_What is being asked_
Only the pictures are to be left out; please reproduce everything else in the data exactly.

_Collected data_
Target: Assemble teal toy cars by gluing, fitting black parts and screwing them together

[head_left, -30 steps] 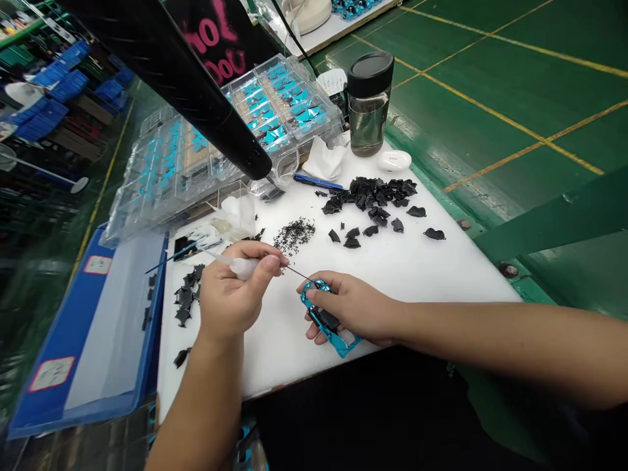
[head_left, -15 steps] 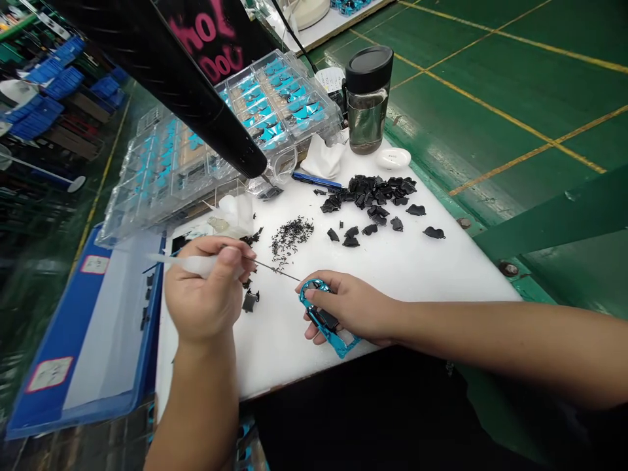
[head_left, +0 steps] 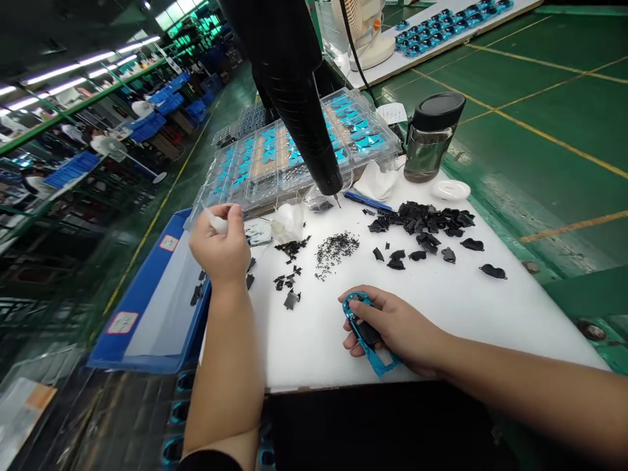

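My left hand (head_left: 220, 245) is closed round a thin tool with a white handle (head_left: 216, 221), raised over the left edge of the white work board. The tool's thin metal shaft cannot be made out now. Near the front edge, my right hand (head_left: 392, 320) grips a shiny blue plastic housing (head_left: 380, 360), with the thumb across its rounded end. A black part (head_left: 367, 332) sits inside the housing. A pile of tiny black screws (head_left: 336, 250) lies beyond and to the left of the right hand. Above the board hangs a black electric screwdriver (head_left: 314, 137), its bit pointing down.
Black plastic pieces (head_left: 426, 222) are heaped on the right of the white board (head_left: 314, 347), and small black parts (head_left: 292, 299) are scattered left. Behind stand clear trays (head_left: 275, 186) of blue parts and a lidded bottle (head_left: 429, 144). A blue bin (head_left: 147, 356) adjoins the left edge.
My left hand has drawn the tool's tip away from the blue housing, moving left and up. My right hand still holds the housing. The head view has swung left and up.
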The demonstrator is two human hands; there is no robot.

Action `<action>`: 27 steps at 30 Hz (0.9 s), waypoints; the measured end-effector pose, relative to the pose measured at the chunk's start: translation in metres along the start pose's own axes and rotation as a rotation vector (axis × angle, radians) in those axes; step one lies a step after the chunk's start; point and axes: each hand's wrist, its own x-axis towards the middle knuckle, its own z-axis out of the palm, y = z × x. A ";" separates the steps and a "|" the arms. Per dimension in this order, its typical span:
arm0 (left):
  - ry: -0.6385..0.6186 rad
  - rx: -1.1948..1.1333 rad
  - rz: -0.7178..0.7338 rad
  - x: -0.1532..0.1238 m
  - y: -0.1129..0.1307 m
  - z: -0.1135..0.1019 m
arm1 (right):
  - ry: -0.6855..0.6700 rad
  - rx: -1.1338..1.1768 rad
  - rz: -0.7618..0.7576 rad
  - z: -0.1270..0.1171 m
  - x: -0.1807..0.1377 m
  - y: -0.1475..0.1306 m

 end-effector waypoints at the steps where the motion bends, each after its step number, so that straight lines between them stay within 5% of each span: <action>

_Response_
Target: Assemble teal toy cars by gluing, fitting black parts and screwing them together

[head_left, -30 steps] 
[head_left, -15 steps] 
[head_left, +0 steps] 

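My left hand (head_left: 220, 245) is closed round a thin tool with a white handle (head_left: 216, 221), raised over the left edge of the white work board. The tool's thin metal shaft cannot be made out now. Near the front edge, my right hand (head_left: 392, 320) grips a shiny blue plastic housing (head_left: 380, 360), with the thumb across its rounded end. A black part (head_left: 367, 332) sits inside the housing. A pile of tiny black screws (head_left: 336, 250) lies beyond and to the left of the right hand. Above the board hangs a black electric screwdriver (head_left: 314, 137), its bit pointing down.
Black plastic pieces (head_left: 426, 222) are heaped on the right of the white board (head_left: 314, 347), and small black parts (head_left: 292, 299) are scattered left. Behind stand clear trays (head_left: 275, 186) of blue parts and a lidded bottle (head_left: 429, 144). A blue bin (head_left: 147, 356) adjoins the left edge.
My left hand has drawn the tool's tip away from the blue housing, moving left and up. My right hand still holds the housing. The head view has swung left and up.
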The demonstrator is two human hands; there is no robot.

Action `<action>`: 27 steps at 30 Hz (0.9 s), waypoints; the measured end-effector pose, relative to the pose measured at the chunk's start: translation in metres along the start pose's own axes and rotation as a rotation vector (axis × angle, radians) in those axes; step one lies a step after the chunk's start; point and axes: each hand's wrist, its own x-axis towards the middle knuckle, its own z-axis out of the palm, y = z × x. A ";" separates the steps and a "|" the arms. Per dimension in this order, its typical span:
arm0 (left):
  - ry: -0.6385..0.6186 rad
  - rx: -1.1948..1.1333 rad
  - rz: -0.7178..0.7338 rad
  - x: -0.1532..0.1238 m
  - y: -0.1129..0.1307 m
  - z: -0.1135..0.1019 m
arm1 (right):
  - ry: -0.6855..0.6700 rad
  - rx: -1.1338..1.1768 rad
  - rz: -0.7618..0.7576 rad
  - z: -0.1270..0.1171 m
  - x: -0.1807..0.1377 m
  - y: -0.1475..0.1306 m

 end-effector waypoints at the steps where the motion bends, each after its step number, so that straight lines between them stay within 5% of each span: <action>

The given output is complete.